Abor volcanics: Magmatic 'breadcrumbs' on the trail of the Kerguelen mantle plume?

Tuesday, 16 December 2014
Jonathan C Aitchison1, Geoffrey L Clarke1, Trevor R Ireland2, Alan T Baxter3, Santanu K Bhowmik4, Ali Ao5, Faruque Hussain6 and Jason Richard Ali7, (1)University of Sydney, School of Geosciences, Sydney, NSW, Australia, (2)Australian National University, Research School of Earth Sciences, Canberra, Australia, (3)University of New England, School of Environmental and Rural Science, Armidale, Australia, (4)Indian Institute of Technology, Kharagpur, Department of Geology & Geophysics, Kharagpur, India, (5)Indian Institute of Technology Kharagpur, Geology & Geophysics, Kharagpur, India, (6)Assam University, Department of Earth Science, Silchar, India, (7)University of Hong Kong, Dept of Earth Sciences, Hong Kong, Hong Kong
The formation age of the Abor volcanics in the Siang Valley of Aranachal Pradesh, NE India has long been controversial. Two schools of thought prevail. One favors a Permian age with eruption associated with rifting of elements of the Cimmerian continent off the northern margin of Gondwana. The other considers an Eocene age more likely with a magmatic history complicated by India-Asia collision. Although arguments have been presented on the basis of lithostratigraphic and paleomagnetic data similar lithologies in areas of incomplete exposure and rugged terrain together with a lack of precise age control means that stratigraphic control is minimal.

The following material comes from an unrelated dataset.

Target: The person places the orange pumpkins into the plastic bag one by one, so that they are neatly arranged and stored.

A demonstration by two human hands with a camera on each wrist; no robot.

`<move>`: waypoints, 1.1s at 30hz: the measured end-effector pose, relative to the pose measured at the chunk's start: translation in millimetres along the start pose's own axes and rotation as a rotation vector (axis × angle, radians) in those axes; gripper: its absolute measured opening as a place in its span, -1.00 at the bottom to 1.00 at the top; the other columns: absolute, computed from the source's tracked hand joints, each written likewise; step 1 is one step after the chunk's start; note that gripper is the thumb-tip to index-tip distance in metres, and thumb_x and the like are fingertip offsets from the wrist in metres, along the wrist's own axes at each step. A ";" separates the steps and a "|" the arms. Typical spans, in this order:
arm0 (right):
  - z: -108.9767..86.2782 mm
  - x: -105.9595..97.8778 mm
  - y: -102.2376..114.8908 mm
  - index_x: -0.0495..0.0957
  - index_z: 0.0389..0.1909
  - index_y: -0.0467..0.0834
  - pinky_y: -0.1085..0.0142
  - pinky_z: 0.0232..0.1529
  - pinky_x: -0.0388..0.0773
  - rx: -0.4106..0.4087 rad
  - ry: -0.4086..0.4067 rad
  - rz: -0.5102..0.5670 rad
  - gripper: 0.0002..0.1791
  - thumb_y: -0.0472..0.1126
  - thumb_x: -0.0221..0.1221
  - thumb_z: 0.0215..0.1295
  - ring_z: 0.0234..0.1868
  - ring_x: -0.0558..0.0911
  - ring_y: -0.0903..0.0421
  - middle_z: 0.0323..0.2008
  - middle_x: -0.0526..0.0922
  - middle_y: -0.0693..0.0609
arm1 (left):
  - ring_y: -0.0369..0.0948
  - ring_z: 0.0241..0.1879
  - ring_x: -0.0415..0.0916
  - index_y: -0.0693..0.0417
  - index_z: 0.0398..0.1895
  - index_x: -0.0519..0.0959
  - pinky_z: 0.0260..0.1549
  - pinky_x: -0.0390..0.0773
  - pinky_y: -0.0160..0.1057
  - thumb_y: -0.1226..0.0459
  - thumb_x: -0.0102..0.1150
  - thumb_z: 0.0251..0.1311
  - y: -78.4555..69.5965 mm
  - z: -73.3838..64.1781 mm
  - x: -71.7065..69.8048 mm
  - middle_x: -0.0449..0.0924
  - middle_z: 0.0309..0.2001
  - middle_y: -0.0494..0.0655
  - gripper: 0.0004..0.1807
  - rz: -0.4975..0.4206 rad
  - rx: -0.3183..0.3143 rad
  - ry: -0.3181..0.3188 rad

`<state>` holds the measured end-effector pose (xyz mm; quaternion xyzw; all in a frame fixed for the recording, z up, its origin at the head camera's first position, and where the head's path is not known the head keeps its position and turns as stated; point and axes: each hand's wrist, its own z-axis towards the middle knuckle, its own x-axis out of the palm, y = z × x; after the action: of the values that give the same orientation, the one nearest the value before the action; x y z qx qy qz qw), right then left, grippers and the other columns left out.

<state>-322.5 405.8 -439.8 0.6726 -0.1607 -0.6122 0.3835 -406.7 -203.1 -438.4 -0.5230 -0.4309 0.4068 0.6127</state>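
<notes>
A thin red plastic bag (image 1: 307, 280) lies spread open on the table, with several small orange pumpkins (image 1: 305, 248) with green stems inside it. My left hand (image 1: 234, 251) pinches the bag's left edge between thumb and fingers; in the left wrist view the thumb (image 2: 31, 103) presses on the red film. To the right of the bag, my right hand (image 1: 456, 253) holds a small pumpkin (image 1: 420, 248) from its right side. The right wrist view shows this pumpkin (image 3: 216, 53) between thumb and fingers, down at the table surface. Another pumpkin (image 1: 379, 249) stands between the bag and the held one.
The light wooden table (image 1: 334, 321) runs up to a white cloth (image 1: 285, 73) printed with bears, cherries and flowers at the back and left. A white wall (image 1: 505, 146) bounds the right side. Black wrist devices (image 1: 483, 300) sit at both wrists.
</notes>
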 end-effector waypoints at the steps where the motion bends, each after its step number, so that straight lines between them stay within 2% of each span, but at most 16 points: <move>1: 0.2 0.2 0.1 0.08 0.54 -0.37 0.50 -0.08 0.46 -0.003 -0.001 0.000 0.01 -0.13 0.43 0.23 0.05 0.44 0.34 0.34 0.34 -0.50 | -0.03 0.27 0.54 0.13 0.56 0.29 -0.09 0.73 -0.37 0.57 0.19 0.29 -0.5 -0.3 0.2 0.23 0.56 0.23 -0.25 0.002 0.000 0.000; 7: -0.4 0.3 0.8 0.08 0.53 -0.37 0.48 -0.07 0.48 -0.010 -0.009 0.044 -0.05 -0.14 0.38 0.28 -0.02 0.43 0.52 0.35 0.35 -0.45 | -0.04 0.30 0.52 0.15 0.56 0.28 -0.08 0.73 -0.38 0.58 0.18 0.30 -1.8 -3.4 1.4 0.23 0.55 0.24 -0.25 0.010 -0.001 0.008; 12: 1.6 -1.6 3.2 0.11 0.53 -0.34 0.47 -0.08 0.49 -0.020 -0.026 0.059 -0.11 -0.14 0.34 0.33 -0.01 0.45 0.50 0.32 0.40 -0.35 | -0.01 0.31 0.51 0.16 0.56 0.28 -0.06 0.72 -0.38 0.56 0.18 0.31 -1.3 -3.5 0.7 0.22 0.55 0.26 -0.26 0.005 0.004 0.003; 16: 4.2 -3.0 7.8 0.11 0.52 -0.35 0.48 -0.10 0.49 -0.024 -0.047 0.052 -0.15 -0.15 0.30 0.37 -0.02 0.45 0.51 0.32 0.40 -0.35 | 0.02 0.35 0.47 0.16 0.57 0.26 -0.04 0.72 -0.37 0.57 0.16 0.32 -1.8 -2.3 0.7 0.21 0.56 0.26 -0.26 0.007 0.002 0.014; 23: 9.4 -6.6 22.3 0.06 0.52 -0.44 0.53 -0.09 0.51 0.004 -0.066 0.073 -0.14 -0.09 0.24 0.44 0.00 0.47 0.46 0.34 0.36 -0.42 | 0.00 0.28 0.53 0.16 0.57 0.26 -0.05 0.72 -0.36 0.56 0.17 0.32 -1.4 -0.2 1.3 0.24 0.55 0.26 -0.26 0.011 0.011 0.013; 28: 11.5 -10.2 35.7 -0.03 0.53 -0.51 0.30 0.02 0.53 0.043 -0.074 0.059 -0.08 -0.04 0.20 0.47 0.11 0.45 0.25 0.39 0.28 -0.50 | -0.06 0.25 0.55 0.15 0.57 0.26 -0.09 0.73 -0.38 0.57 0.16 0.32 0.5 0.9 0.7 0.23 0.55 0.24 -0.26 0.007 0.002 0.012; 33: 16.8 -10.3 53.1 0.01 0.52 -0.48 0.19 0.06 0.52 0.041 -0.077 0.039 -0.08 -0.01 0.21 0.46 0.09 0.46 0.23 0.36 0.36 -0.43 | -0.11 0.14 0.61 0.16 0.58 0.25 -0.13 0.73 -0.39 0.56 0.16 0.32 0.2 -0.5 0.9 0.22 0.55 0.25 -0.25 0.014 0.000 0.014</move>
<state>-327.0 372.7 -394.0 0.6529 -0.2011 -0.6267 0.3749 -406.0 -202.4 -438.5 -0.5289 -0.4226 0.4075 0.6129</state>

Our zircon LA-ICP-MS and SHRIMP U/Pb dating work potentially sheds surprising new light on the history of these rocks. It is entirely possible that they are in fact of a different age and that their evolution can readily be explained as being part of the Comei (southern Tibet), Sylhet, (Shilling Plateau) Rajmahal, Bunbury (western Australia), Kerguelen Plateau mantle plume trail.